Mit Schimären gegen Windräder

Die großen Energiekonzerne wollen die Förderung von Energie aus regenerativen Quellen durch eine Umstellung drastisch reduzieren. Zur Begründung greifen sie auf ein altes Angstszenario zurück: Die Versorgungssicherheit sei gefährdet

VON HERMANNUS PFEIFFER
UND NICK REIMER

Alle Lichter gehen aus, wenn die Steckdose streikt. Und die streikt schon bald – sagt zumindest die verantwortliche Energiewirtschaft. „Die Sicherheit der Versorgung mit Energie wird schon bald nicht mehr im gewohnten Maße gewährleistet sein“, lautet das Ergebnis einer Umfrage unter hundert Topmanagern der Strom- und Gasbranche. Mehr als drei Viertel sehen die Versorgungssicherheit ab nächstem Jahr in Frage gestellt.

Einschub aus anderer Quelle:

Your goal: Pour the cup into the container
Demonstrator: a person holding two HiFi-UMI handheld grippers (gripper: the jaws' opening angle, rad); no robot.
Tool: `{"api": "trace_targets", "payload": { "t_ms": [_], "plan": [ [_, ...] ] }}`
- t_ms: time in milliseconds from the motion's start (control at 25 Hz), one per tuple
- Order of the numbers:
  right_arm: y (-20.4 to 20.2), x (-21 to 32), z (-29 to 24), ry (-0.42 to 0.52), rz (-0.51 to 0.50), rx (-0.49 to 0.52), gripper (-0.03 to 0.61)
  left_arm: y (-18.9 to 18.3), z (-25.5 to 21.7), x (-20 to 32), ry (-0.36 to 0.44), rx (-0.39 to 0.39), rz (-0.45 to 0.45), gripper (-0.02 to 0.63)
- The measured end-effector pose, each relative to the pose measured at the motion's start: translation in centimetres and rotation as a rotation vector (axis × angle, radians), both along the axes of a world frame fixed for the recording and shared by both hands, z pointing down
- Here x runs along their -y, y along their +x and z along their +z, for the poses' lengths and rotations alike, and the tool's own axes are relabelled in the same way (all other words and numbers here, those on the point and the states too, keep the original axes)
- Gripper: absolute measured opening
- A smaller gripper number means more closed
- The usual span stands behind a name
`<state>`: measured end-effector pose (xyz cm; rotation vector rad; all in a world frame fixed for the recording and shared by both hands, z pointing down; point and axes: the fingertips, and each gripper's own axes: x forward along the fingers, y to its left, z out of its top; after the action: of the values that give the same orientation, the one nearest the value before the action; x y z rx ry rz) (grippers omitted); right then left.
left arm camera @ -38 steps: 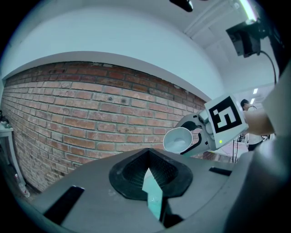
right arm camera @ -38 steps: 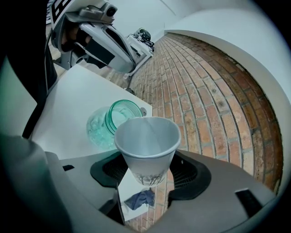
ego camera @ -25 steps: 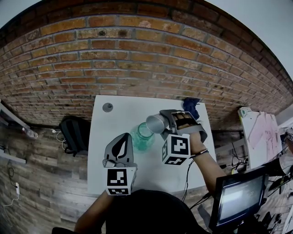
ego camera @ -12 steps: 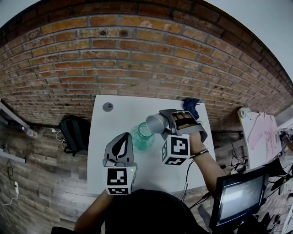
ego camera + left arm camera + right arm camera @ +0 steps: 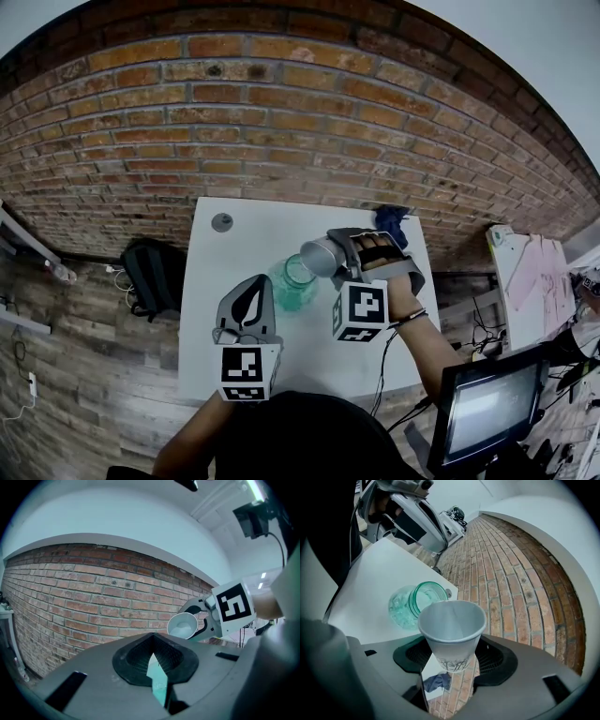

Als Verursacher dafür gelten den Managern die regenerativen Energiequellen Wind, Sonne und Erdwärme. Die deutsche Energiewirtschaft will deshalb das Erneuerbare-Energien-Gesetz (EEG) durch ein so genanntes Quotenmodell ersetzen. Der Verband der Elektrizitätswirtschaft (VDEW) bereite eine Kampagne vor, berichtete die Financial Times Deutschland. Auf dem Jahreskongress im Juni soll sie präsentiert werden.

Das energetische Großkapital macht also mal wieder mobil – allerdings mit Schimären: Stromausfälle sind in der Bundesrepublik mit durchschnittlich 15 Minuten pro Jahr ausgesprochen selten. Britische oder französische Kunden müssen beispielsweise mit Blackouts von einer Stunde pro Jahr leben, in Italien und Norwegen bleibt’s durchschnittlich drei Stunden duster. „Die deutschen Netze sind picobello in Schuss, das Geld für ihren Unterhalt hat der Verbraucher bereits zigfach vorgestreckt“, urteilt der Hamburger Netz-Experte Christian Gotthardt. Den Managern gehe es um die „Verteidigung des Status quo“, der für sie „echt komfortabel“ sei. Die Netze sind neben den Kraftwerken die eigentlichen Werte der Energieversorger, beim Gas sogar die einzigen.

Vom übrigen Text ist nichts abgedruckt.